Stored entries
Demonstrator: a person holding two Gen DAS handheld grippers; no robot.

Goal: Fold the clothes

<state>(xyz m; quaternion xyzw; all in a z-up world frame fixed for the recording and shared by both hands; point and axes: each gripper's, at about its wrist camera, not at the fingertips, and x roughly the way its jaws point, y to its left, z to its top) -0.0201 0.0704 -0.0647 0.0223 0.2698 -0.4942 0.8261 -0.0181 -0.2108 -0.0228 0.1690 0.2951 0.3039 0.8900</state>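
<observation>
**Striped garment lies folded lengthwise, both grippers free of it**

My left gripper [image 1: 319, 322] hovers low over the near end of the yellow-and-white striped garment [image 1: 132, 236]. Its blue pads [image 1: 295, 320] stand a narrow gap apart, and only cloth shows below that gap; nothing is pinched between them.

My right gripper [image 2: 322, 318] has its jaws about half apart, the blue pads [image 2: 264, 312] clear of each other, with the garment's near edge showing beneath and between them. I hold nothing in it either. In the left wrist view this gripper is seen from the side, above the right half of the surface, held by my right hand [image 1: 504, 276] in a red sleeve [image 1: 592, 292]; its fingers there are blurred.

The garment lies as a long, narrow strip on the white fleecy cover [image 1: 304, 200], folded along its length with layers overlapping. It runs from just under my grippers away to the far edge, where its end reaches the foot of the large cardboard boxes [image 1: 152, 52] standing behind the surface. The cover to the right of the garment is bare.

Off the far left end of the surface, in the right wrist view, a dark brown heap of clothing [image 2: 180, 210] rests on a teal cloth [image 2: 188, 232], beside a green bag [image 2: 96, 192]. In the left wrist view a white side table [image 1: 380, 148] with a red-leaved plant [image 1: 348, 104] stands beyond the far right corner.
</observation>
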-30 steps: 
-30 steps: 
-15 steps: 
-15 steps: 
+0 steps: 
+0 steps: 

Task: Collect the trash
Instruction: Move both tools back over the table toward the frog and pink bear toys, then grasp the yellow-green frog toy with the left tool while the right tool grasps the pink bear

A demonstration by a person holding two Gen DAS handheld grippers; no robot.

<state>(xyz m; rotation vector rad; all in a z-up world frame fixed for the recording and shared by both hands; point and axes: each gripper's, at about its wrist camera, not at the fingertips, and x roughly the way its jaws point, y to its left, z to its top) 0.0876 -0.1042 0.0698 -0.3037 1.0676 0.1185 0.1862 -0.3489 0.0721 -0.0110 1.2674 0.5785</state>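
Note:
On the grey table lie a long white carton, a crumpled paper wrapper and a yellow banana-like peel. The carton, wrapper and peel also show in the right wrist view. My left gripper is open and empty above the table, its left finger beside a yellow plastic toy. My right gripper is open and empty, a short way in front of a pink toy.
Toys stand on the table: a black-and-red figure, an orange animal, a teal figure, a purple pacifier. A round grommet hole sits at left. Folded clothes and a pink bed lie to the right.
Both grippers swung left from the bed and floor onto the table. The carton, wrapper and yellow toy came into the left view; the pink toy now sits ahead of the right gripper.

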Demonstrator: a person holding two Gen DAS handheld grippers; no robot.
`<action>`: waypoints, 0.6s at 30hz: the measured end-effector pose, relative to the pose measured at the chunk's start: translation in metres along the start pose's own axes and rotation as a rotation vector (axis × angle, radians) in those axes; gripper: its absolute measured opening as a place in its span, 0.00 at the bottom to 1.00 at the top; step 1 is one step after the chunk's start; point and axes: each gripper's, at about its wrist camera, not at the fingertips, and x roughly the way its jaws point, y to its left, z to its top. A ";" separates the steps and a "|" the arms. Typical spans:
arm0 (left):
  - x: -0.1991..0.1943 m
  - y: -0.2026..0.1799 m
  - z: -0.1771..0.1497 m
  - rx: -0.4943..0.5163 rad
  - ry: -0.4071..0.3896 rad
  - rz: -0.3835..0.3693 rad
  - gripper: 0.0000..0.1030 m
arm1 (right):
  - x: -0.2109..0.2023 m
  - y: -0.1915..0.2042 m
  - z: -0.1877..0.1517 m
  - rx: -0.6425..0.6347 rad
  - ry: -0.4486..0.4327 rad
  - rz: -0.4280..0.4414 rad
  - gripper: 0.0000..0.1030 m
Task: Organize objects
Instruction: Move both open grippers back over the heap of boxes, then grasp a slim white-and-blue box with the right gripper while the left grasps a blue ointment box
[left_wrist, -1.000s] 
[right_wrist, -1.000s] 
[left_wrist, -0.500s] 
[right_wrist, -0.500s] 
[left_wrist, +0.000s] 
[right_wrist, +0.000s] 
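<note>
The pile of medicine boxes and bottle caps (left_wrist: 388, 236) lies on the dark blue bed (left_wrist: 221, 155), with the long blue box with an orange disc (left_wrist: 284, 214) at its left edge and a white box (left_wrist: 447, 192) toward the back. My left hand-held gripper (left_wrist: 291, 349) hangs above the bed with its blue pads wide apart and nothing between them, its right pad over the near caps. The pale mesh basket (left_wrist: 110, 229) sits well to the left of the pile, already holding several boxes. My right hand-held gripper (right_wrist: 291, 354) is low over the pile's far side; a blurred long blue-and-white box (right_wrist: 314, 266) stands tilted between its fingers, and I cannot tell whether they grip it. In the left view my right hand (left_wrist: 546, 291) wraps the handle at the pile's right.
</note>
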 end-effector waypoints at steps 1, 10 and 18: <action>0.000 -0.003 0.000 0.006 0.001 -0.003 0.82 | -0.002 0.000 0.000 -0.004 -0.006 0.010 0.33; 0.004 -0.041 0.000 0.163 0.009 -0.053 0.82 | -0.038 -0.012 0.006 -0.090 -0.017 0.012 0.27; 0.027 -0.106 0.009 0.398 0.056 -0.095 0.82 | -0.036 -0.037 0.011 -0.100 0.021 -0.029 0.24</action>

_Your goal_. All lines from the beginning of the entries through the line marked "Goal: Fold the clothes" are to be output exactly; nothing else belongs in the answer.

_Answer to this task_.
Demonstrator: a person holding two Gen DAS handheld grippers; no robot.

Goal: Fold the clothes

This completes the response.